An example is research around the gender wage gap, which tries to control for so many things that it ends up controlling for the thing it’s trying to measure. As my colleague Matt Yglesias wrote:
“The commonly cited statistic that American women suffer from a 23 percent wage gap through which they make just 77 cents for every dollar a man earns is much too simplistic. On the other hand, the frequently heard conservative counterargument that we should subject this raw wage gap to a massive list of statistical controls until it nearly vanishes is an enormous oversimplification in the opposite direction. After all, for many purposes gender is itself a standard demographic control to add to studies — and when you control for gender the wage gap disappears entirely! The question to ask about the various statistical controls that can be applied to shrink the gender gap is what are they actually telling us. The answer, I think, is that it’s telling how the wage gap works.”

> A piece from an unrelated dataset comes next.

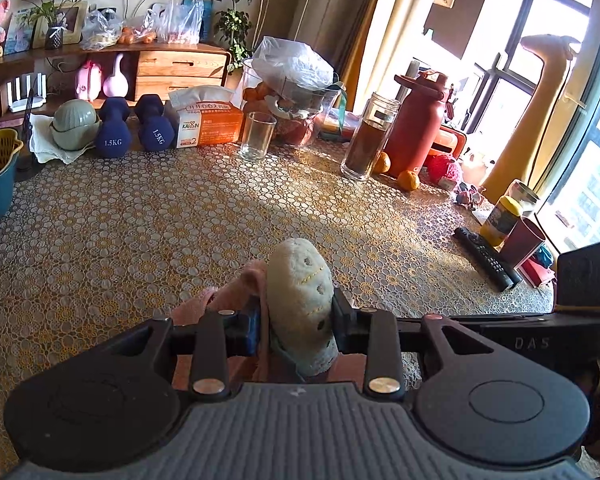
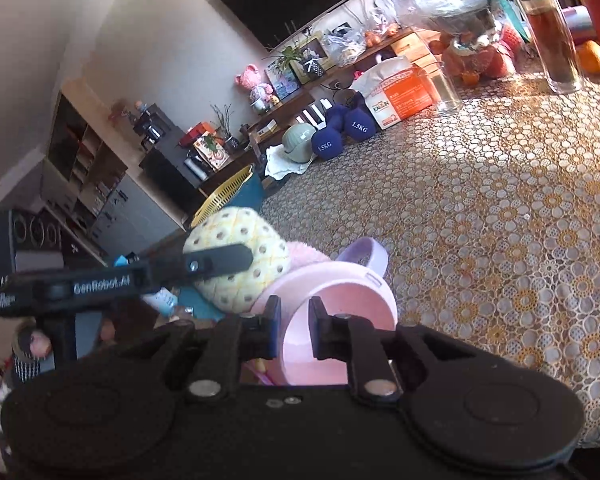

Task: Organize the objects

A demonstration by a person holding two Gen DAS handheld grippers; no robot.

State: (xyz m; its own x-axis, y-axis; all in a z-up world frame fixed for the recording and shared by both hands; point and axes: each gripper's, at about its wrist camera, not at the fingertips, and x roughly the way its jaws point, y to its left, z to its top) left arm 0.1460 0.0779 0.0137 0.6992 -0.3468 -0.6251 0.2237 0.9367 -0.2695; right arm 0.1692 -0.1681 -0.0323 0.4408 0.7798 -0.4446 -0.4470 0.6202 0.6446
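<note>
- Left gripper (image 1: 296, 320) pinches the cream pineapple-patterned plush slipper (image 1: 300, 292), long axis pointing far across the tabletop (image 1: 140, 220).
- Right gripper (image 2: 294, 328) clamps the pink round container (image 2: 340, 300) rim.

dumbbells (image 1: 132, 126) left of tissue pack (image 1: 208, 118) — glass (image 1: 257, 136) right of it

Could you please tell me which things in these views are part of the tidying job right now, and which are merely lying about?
In the job:
- pineapple plush toy, clamped in left hand-held gripper
- pink container, its rim gripped by right hand-held gripper

Lying about:
- dumbbells
- tissue pack
- drinking glass
- remote control
</note>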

Take hours worked, which is a standard control in some of the more sophisticated wage gap studies. Women tend to work fewer hours than men. If you control for hours worked, then some of the gender wage gap vanishes. As Yglesias wrote, it’s “silly to act like this is just some crazy coincidence. Women work shorter hours because as a society we hold women to a higher standard of housekeeping, and because they tend to be assigned the bulk of childcare responsibilities.”
Controlling for hours worked, in other words, is at least partly controlling for how gender works in our society. It’s controlling for the thing that you’re trying to isolate.
The gender pay gap is a fact that, sad to say, to a non-negligible extent is the result of discrimination. And even though many women are not deliberately discriminated against, but rather self-select into lower-wage jobs, this in no way magically explains away the discrimination gap. As decades of socialization research has shown, women may be ‘structural’ victims of impersonal social mechanisms that in different ways aggrieve them. Wage discrimination is unacceptable. Wage discrimination is a shame.